Database Specialty - Redshift Architecture Flashcards
1
Q
Redshift Architecture
A
- Massively parallel columnar database, runs within a VPC
- Single leader node and multiple compute nodes
- You can connect to Redshift using any application supporting JDBC or ODBC driver
for PostgreSQL - Clients query the leader node using SQL endpoint
- A job is distributed across compute nodes.
- Compute nodes partition the job into slices.
- Leader node then aggregates the results and returns them to the client
2
Q
Redshift node types
A
- Dense compute nodes (DC2)
- For compute-intensive DW workloads with local SSD storage
- Dense storage nodes (DS2)
- For large DWs, uses hard disk drives (HDDs)
- RA3 nodes with managed storage
- For large DWs, uses large local SSDs
- Recommended over DS2
- Automatically offloads data to S3 if node grows beyond its size
- Compute and managed storage is billed independently
3
Q
Loading data into Redshift
A
- Typically, data from OLTP systems is loaded into Redshift for analytics and BI purposes
- Data from OLTP systems can be loaded into S3 and data from S3 can then be loaded into Redshift
- Data from Kinesis Firehose can also be loaded in the same way
- COPY command
- Loads data from files stored in S3 into Redshift
- Data is stored locally in the Redshift cluster (persistent storage = cost)
- DynamoDB table data and EMR data can also be loaded using COPY command
4
Q
Loading data from S3 with COPY command
copy users from ‘s3://my_bucket/tickit/allusers_pipe.txt’
credentials ‘aws_iam_role=arn:aws:iam::0123456789:role/MyRedshiftRole’
delimiter ‘|’ region ‘us-west-2’;
A
- Create an IAM Role
- Create your Redshift cluster
- Attach the IAM role to the cluster
- The cluster can then temporarily assume the IAM role on your behalf
- Load data from S3 using COPY command
5
Q
More ways to load data into Redshift
A
- Use AWS Glue – fully managed ETL service
- ETL = Extract, Transform, and Load
- Use ETL tools from APN partners
- Use Data Pipeline
- For migration from on-premise, use:
- AWS Import/Export service (AWS Snowball)
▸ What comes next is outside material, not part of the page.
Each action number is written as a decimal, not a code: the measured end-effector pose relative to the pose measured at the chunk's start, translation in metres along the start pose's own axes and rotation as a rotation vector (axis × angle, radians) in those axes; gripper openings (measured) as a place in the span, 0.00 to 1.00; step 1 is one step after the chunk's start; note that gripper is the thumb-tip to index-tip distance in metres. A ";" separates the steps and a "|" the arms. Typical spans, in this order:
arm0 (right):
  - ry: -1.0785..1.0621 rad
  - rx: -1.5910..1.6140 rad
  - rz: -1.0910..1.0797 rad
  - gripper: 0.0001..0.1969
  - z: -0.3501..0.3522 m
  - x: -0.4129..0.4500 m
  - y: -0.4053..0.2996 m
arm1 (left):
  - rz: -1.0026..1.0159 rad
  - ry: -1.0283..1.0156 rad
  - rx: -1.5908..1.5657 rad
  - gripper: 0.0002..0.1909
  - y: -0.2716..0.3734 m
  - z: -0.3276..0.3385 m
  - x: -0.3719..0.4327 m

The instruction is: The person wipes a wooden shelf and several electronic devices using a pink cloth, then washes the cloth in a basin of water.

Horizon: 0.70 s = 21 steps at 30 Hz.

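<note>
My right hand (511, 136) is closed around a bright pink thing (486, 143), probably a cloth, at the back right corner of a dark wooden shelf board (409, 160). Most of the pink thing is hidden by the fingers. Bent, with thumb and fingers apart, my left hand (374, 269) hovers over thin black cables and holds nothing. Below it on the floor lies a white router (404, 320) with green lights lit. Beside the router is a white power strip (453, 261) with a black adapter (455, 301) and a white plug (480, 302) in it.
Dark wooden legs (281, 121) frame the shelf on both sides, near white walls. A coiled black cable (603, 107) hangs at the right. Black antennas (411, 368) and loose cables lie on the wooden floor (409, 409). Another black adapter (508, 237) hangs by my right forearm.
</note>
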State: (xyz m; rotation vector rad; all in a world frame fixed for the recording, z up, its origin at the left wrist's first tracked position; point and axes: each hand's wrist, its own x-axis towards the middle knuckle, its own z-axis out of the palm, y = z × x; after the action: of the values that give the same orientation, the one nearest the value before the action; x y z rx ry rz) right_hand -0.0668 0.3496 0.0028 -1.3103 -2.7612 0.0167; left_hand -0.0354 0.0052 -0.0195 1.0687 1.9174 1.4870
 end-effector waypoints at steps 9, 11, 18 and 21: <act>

- AWS Direct Connect (private connection between your datacenter and AWS)
6
Q
Querying external data with Redshift
A
- Two ways
- Redshift Spectrum
- Redshift Federated Query
7
Q
Redshift Spectrum
A
- Query exabytes of data from S3 without loading it into Redshift
- Must have a Redshift cluster available to start the query
- The query is then submitted to thousands of Redshift Spectrum nodes
- External table structure/schemas can be created in external data catalog like Athena / Glue / Apache Hive metastore (EMR)
- These external tables are read-only (insert / update / delete operations not possible)
- Redshift cluster and S3 bucket must be in the same region
8
Q
Redshift Federated Query
A
- Query and analyze data across different DBs, DWs, and data lakes
- Currently works with Redshift, PostgreSQL on RDS, Aurora PostgreSQL
and S3
9
Q
Star Schema
A
- Typical way of organizing data in a data warehouse
- Two types of tables – fact tables and dimension tables
- A star pattern consists of a fact table and multiple dimension tables
- Fact table has foreign key relationships with multiple dimension tables
- Dimension tables are generally small (fewer records, but often with many fields)
- Recommended to store:
- smaller dimension tables as local Redshift tables
- larger fact tables as external Spectrum tables
10
Q
Redshift Key Constraints
A
- Redshift does not support indexes (clustered or non-clustered)
- Has a concept of sort keys
- data is stored on disk in a sorted order by sort key
- Primary Key, Unique keys, and Foreign key constraints are not enforce (are informational only)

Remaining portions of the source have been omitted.